The two African states inked the Memorandum of Understanding days before the forthcoming FOCAC Ministerial Forum in the Senegalese capital of Dakar, which kicks off on November 29.

There are few motivations for the BRI. The first and most discussed internationally, is the China’s rivalry with the US. The vast majority of the Chinese international trade passes by sea through the Strait of Malacca of the sea coast of Singapore, which is a major ally of USA. The initiative is integral to China’s efforts to create its own secure trade routes. There is no doubt that China’s intention is also to make participating nations interdependent with the Chinese economy and dependent on its export, labour and technical expertise, and thereby build economic and political influence for China or long time to come.

In that respect it has similarities with the Marshal Plan that followed the Second World War – but with the essential difference that China dispenses funding to other nations based purely on shared economic interests.
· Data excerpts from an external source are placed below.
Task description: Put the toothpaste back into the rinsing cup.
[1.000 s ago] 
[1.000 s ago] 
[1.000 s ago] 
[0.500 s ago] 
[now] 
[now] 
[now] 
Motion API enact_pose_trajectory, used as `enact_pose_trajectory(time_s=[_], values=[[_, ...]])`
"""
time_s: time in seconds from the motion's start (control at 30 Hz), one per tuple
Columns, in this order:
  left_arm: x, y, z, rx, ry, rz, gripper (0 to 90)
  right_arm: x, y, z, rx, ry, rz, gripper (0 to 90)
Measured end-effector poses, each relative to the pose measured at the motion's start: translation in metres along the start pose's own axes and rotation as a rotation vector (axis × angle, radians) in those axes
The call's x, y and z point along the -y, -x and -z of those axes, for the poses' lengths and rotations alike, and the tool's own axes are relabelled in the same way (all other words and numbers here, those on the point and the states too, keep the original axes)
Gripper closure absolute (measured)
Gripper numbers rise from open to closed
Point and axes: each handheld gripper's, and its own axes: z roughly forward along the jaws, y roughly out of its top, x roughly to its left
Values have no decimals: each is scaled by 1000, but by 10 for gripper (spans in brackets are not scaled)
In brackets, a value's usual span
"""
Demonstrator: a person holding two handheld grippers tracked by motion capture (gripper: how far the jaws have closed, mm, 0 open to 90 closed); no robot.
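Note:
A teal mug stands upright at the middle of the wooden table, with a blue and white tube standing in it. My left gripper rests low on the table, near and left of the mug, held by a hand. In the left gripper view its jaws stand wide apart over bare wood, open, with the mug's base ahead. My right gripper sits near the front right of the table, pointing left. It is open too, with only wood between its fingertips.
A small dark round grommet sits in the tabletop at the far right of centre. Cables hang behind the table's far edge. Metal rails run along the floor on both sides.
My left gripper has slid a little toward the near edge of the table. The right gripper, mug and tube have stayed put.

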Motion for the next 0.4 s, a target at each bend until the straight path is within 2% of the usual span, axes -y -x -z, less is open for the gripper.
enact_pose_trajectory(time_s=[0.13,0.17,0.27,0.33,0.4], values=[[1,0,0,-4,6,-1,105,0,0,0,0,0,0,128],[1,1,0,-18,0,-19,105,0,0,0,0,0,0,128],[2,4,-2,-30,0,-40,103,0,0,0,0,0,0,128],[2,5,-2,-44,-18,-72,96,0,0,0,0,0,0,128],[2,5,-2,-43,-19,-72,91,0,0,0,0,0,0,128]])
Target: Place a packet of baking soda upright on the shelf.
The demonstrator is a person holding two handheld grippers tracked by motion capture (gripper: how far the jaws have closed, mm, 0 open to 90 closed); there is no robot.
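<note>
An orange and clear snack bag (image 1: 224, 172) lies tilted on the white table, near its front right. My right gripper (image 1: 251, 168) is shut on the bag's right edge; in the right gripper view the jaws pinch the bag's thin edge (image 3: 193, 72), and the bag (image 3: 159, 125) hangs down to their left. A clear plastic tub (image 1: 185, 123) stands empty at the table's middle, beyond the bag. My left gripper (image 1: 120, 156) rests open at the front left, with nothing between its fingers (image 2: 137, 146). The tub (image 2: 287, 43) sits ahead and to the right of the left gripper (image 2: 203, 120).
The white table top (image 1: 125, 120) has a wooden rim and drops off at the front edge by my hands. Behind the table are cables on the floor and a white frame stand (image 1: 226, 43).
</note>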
A large number of central Asian and European nations have fallen trap to the ‘debt diplomacy’ of China. The nations are Albania, Armenia, Azerbaijan, Belarus, Bosnia and Herzegovina, Bulgaria, Croatia, Czech Republic, Estonia, Georgia, Hungary, Latvia, Lithuania, Former Yugoslav Republic of Macedonia, Moldova, Montenegro, Poland, Romania, Russian Federation, Serbia, Slovakia, Slovenia, Turkey, and Ukraine.

G7 nations seek to counter China’s Silk Road Projects with ambitious infrastructure plan, but the question is when China has enticed major regions and nations, what will the US and its allies do? Right now China has very deep pockets for sure and their diplomacy is getting a big success by building its military bases in the garb of civilian facilities and will park its Renbiki in local banks.

But nations, be warned of how China gobbled the International port in Uganda!